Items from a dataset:
"""

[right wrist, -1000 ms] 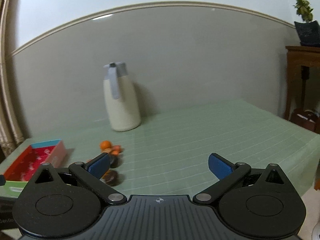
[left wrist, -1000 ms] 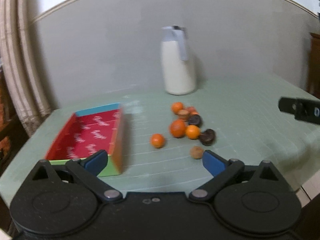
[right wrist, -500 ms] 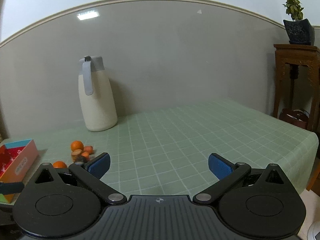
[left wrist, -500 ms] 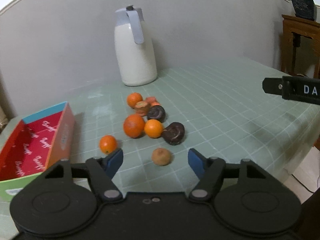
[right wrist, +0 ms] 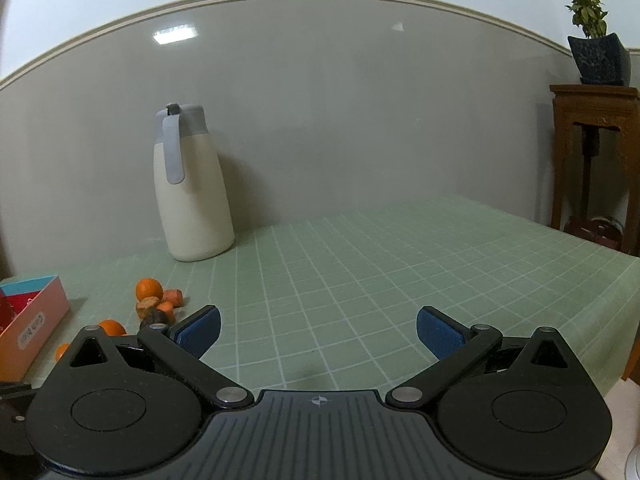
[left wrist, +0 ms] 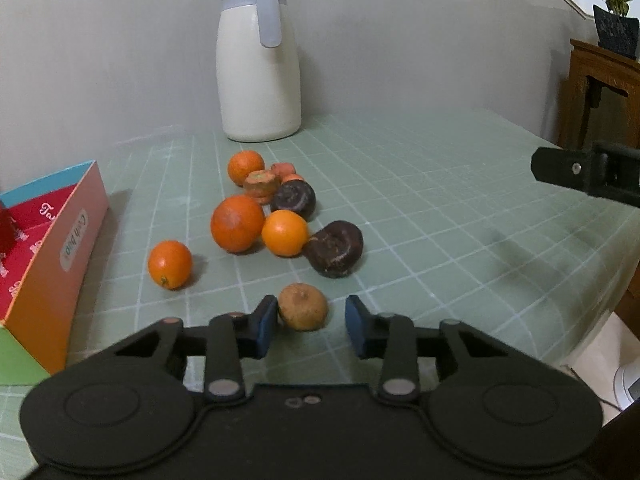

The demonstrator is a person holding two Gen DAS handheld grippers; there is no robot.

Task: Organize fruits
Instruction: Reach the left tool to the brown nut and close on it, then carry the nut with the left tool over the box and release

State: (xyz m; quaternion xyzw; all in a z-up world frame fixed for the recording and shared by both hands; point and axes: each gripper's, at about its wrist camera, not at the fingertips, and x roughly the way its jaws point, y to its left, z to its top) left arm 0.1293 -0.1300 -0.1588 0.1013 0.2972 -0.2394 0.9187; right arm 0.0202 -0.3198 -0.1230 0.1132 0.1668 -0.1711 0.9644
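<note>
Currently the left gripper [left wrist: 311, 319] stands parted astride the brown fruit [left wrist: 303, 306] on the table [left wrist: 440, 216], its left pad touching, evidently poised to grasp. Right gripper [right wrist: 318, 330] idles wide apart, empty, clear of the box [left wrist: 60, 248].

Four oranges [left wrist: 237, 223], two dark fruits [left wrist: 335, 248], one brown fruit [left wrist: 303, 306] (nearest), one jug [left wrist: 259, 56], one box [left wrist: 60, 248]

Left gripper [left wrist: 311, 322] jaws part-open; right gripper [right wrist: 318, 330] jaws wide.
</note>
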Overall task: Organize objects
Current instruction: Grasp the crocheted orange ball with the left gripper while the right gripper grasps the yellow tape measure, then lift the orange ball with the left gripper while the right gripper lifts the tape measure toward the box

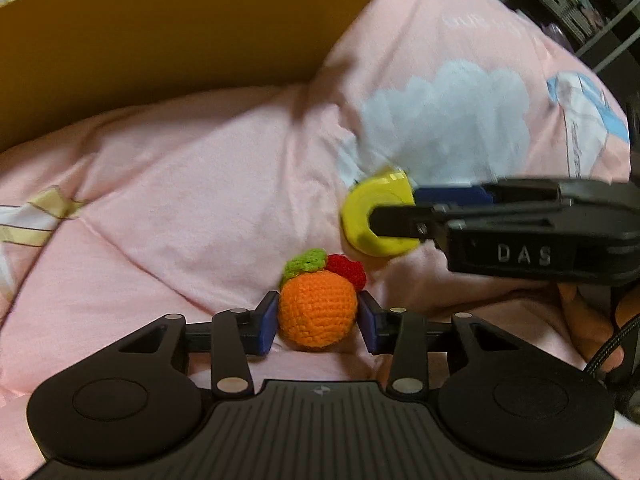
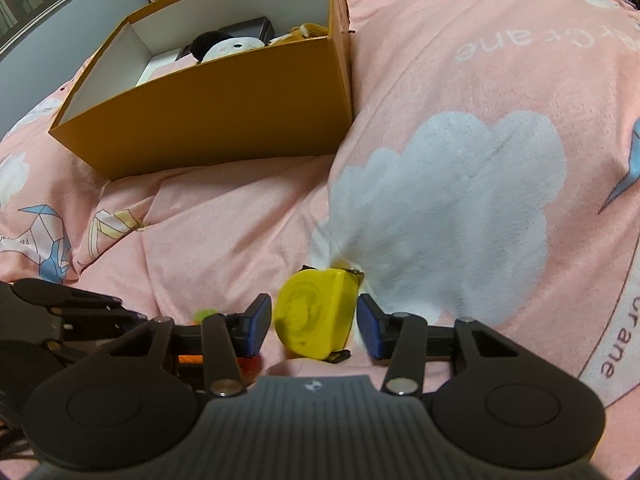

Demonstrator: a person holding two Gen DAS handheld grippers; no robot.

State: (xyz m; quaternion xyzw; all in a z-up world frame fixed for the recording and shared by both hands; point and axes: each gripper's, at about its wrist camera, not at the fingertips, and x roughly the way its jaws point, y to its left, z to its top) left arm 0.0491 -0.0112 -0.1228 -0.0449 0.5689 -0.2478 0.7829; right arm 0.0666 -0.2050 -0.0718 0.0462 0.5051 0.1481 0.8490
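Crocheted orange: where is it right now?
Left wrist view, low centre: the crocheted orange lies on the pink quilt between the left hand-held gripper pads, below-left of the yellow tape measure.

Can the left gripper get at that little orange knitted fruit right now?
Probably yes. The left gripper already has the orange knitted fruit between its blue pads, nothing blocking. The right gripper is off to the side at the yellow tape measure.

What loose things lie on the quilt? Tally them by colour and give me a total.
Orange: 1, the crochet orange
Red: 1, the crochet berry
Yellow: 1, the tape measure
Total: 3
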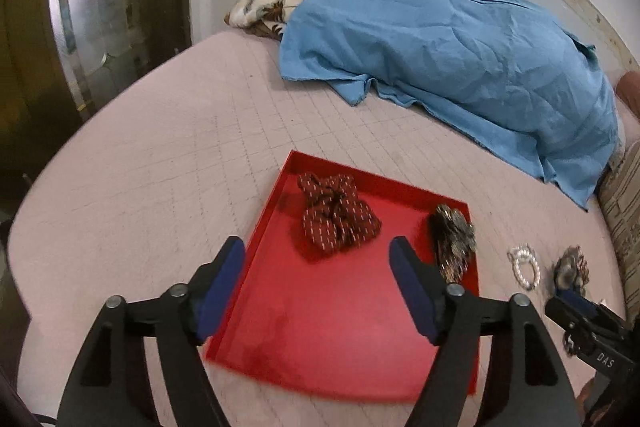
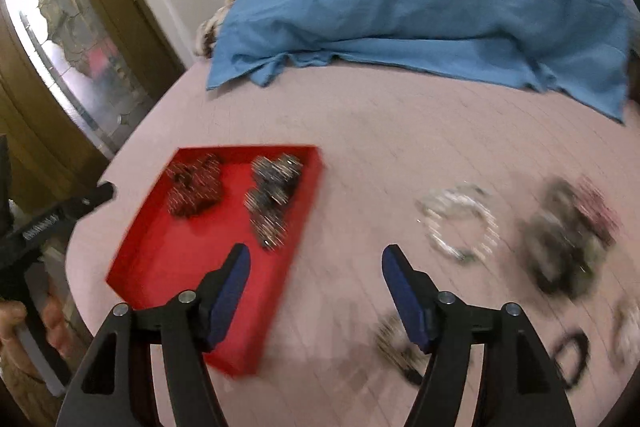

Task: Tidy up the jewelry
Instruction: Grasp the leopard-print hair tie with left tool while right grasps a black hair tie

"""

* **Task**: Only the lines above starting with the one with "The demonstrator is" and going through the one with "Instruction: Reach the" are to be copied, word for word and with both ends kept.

* **Result of this task**:
The demonstrator is a person holding two Gen DAS handheld grippers; there is no robot.

Task: Organize fruits
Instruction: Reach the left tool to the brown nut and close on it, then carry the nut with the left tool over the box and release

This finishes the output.